■ **PROBLEM DETAILS**
Find the line with "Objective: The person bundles" in the records below. Copy it and every line after it, up to and including the line with "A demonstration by".

=== Section Start ===

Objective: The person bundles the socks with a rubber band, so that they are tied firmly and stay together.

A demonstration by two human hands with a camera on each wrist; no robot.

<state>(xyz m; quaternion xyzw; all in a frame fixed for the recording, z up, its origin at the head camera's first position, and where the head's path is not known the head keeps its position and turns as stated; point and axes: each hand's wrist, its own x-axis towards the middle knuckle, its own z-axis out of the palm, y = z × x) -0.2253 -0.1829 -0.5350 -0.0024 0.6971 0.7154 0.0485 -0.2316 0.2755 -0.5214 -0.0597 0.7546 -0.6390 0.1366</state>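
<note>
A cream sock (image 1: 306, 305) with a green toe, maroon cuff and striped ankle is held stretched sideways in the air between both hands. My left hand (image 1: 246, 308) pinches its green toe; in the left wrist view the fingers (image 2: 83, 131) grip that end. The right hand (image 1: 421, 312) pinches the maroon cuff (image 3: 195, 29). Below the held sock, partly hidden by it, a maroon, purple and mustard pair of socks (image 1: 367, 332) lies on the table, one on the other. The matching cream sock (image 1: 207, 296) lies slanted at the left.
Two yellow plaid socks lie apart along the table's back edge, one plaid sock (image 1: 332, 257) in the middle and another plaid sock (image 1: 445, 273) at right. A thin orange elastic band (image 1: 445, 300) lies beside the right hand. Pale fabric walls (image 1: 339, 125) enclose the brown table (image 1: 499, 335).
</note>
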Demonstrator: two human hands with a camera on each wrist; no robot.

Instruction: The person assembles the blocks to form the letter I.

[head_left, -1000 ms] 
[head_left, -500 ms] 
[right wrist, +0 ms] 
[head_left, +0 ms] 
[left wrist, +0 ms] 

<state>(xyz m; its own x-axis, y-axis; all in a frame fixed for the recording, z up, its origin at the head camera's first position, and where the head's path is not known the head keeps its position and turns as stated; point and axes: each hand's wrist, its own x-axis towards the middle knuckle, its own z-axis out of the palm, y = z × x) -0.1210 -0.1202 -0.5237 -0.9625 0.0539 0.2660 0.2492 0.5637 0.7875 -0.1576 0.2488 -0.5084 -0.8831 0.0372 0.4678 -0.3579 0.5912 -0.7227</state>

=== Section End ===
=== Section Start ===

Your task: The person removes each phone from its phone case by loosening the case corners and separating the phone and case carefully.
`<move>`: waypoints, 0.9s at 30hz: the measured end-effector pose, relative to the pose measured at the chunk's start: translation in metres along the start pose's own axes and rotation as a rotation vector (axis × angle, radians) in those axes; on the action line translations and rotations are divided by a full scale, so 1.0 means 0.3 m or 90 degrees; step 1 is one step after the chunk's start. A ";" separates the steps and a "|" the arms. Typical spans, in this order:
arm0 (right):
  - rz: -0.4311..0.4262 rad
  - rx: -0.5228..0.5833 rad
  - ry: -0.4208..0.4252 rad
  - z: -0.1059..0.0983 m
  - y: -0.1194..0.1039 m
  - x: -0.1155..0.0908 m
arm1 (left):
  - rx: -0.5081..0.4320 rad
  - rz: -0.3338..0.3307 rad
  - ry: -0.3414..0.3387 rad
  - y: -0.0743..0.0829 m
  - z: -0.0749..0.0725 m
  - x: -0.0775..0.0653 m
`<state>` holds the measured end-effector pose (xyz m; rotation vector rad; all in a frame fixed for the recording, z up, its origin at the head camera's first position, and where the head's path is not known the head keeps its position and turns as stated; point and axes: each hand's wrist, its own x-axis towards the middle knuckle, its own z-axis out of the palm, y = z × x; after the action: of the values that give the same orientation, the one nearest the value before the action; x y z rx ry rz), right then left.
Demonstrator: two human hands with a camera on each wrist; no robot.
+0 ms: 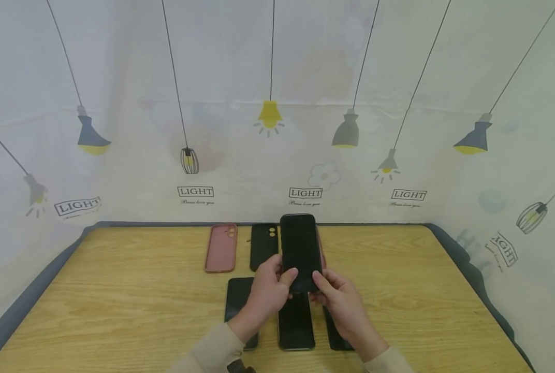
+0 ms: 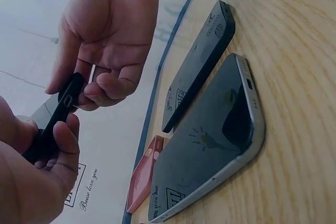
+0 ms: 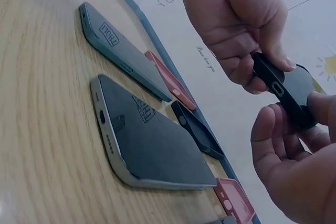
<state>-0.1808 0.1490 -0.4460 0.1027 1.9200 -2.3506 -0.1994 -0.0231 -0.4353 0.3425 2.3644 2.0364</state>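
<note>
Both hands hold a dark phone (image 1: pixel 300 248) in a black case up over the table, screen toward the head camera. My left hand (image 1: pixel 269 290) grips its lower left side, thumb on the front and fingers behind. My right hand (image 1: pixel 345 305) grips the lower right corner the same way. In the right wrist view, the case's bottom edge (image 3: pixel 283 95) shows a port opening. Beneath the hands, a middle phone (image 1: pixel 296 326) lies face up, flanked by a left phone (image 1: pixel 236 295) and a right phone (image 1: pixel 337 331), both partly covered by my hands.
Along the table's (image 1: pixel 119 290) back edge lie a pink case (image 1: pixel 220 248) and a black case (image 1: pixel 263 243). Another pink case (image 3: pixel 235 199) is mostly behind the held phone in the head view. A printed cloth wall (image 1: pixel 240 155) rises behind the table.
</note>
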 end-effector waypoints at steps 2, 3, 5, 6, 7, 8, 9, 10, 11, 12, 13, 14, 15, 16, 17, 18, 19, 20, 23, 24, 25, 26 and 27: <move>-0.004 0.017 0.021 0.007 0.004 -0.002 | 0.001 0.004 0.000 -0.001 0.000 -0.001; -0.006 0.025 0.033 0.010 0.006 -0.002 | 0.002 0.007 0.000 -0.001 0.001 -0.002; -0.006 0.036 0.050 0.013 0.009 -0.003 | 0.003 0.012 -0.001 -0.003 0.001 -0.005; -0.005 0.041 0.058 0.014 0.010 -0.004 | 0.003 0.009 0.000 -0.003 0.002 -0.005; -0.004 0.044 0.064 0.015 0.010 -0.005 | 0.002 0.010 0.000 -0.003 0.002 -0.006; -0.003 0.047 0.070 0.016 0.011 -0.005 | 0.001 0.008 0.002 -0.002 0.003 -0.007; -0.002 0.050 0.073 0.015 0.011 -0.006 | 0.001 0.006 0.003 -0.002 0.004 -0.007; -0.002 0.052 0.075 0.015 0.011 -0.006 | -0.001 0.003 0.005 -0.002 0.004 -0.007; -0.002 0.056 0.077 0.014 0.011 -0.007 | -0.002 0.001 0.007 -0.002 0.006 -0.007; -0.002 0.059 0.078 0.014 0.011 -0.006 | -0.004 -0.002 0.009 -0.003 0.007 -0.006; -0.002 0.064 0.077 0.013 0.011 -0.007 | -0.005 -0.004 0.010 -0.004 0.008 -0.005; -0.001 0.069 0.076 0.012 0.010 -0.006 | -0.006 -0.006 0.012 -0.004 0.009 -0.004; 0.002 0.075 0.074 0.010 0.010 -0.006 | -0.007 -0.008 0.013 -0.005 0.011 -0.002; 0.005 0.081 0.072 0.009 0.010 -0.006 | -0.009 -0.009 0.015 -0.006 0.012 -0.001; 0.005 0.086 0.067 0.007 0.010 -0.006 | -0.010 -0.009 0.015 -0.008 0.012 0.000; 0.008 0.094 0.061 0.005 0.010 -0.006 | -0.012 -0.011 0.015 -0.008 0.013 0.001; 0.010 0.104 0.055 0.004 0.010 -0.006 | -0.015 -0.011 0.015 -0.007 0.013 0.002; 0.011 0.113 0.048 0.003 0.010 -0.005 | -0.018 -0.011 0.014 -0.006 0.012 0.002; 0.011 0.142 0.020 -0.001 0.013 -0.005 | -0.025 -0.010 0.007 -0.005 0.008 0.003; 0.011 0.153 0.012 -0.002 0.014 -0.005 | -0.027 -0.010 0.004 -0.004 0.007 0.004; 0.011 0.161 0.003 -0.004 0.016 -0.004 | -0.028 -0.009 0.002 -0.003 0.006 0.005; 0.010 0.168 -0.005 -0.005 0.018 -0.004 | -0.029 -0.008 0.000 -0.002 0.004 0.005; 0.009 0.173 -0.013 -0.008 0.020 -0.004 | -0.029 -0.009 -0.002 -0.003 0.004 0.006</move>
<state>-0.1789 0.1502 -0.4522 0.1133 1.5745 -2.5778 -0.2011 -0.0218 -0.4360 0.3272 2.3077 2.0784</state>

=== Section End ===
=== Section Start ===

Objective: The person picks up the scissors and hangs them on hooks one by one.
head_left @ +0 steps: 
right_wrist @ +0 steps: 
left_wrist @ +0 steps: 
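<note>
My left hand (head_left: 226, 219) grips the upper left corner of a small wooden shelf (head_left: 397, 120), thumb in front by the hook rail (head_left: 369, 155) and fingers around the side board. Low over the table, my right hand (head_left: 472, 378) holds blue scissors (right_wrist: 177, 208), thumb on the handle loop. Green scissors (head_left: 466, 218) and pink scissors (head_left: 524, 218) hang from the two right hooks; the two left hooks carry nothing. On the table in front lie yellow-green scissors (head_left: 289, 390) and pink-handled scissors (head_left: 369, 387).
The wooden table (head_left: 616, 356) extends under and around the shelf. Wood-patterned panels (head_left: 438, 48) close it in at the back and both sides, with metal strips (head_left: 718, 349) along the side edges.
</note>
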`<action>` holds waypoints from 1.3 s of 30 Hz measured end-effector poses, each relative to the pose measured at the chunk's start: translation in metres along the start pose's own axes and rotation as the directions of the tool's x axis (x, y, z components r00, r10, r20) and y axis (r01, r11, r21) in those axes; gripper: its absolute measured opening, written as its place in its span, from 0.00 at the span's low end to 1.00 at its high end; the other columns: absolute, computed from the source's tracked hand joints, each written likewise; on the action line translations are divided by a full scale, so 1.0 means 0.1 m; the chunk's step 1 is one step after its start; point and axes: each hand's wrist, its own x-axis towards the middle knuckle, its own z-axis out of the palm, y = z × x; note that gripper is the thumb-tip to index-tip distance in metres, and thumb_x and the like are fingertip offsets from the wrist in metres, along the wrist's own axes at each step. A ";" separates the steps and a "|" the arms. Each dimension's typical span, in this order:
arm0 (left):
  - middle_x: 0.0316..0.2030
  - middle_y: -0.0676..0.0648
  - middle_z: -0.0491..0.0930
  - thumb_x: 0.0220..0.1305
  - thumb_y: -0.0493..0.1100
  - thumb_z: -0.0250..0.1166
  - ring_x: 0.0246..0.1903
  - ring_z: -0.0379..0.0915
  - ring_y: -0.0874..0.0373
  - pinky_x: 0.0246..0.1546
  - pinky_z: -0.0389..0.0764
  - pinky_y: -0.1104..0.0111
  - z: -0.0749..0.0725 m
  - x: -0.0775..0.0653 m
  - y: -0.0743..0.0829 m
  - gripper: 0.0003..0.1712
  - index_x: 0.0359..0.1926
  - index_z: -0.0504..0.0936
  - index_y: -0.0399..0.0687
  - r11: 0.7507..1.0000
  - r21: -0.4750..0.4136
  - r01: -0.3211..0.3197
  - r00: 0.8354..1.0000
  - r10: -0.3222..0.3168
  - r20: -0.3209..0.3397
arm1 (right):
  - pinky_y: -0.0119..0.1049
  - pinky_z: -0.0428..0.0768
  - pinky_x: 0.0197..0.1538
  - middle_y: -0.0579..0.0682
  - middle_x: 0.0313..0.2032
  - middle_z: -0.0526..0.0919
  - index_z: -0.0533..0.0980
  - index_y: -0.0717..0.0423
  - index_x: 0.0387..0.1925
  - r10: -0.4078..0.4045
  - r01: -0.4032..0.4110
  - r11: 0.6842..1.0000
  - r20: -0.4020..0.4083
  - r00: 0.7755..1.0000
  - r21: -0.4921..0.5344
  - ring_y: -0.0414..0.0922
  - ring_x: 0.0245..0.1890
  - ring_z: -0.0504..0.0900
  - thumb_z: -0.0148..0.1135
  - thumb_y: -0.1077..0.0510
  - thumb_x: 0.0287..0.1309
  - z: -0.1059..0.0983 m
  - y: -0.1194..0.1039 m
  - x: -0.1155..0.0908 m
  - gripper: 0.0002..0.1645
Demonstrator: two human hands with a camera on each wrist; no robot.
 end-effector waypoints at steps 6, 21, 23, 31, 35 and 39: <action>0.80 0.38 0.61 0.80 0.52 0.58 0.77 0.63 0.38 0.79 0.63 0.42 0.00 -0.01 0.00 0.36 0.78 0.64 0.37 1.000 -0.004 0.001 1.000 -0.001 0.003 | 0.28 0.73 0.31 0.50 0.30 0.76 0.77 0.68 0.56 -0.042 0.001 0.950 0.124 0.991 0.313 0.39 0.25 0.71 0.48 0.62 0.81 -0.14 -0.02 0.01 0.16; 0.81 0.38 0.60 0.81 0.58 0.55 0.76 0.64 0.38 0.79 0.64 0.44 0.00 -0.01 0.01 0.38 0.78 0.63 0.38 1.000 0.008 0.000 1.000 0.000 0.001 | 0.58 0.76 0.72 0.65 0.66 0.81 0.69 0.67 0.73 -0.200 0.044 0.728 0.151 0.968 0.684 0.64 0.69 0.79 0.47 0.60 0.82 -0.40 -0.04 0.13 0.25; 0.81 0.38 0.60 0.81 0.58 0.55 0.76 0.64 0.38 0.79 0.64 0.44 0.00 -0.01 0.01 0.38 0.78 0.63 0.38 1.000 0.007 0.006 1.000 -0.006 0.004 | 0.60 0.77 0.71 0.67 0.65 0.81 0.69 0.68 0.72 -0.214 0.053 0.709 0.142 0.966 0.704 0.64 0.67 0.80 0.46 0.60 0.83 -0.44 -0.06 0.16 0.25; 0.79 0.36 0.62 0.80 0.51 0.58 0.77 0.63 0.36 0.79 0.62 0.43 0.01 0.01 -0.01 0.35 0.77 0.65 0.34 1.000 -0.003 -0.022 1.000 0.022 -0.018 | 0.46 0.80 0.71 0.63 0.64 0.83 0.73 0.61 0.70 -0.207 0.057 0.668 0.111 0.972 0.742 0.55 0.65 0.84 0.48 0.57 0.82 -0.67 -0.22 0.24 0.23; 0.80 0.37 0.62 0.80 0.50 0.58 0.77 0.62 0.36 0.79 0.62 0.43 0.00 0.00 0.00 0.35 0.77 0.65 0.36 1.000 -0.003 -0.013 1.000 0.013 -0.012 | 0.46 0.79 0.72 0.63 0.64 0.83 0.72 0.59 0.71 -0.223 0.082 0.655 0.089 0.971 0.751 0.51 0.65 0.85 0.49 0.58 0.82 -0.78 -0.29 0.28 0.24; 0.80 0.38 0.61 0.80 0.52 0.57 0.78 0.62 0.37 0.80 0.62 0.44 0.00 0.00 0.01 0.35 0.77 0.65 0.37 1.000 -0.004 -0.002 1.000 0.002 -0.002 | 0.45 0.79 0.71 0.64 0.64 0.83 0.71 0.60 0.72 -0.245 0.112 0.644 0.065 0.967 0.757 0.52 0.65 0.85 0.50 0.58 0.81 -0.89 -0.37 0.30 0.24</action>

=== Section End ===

■ **ANSWER BOX**
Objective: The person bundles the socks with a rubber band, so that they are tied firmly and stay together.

A demonstration by two human hands with a camera on each wrist; no robot.

The answer contains nothing more.